This exercise calls for the line with "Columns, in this", the line with "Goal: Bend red", and all lines between them in the material below, output exactly and with no other lines.

··· THE DATA

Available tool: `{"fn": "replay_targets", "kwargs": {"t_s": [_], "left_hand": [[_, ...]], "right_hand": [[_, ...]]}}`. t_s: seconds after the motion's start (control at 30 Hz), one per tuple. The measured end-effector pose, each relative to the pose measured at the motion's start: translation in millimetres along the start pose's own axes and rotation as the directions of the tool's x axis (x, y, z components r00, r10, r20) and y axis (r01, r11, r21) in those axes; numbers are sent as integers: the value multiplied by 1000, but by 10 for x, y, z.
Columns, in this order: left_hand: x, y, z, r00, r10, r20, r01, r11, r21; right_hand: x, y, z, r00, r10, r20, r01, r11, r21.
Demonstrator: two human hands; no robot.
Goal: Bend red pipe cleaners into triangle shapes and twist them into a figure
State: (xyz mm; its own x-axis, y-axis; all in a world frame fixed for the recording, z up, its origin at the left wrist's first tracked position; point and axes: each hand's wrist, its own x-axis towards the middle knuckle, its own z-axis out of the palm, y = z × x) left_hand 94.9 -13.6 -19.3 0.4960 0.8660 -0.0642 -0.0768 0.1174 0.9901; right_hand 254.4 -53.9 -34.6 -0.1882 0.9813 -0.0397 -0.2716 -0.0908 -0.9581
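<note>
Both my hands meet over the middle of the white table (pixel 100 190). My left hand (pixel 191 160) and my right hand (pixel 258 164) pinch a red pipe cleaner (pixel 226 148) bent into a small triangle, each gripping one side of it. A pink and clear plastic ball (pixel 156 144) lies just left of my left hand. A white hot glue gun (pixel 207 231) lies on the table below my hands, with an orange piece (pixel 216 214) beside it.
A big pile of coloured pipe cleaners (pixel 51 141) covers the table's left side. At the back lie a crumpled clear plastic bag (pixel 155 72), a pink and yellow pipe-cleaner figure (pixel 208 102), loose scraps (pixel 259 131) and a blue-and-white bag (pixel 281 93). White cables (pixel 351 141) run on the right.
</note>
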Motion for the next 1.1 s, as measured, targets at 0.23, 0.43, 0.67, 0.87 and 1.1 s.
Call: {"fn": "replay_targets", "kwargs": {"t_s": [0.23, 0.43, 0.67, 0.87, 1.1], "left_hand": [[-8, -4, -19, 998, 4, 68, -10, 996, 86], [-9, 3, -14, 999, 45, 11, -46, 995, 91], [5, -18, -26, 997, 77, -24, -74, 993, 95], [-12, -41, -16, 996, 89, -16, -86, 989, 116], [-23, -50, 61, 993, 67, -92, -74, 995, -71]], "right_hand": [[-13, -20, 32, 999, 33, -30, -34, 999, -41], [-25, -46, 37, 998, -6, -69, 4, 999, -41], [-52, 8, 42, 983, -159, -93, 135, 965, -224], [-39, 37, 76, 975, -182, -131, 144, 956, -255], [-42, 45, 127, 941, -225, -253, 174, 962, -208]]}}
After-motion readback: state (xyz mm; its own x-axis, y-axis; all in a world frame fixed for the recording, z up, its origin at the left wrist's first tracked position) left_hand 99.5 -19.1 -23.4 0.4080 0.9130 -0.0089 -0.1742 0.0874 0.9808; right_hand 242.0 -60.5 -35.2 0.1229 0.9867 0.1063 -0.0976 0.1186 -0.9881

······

#### [ANSWER]
Columns, in this order: left_hand: x, y, z, r00, r10, r20, r01, r11, r21; right_hand: x, y, z, r00, r10, r20, r01, r11, r21.
Demonstrator: two human hands; no robot.
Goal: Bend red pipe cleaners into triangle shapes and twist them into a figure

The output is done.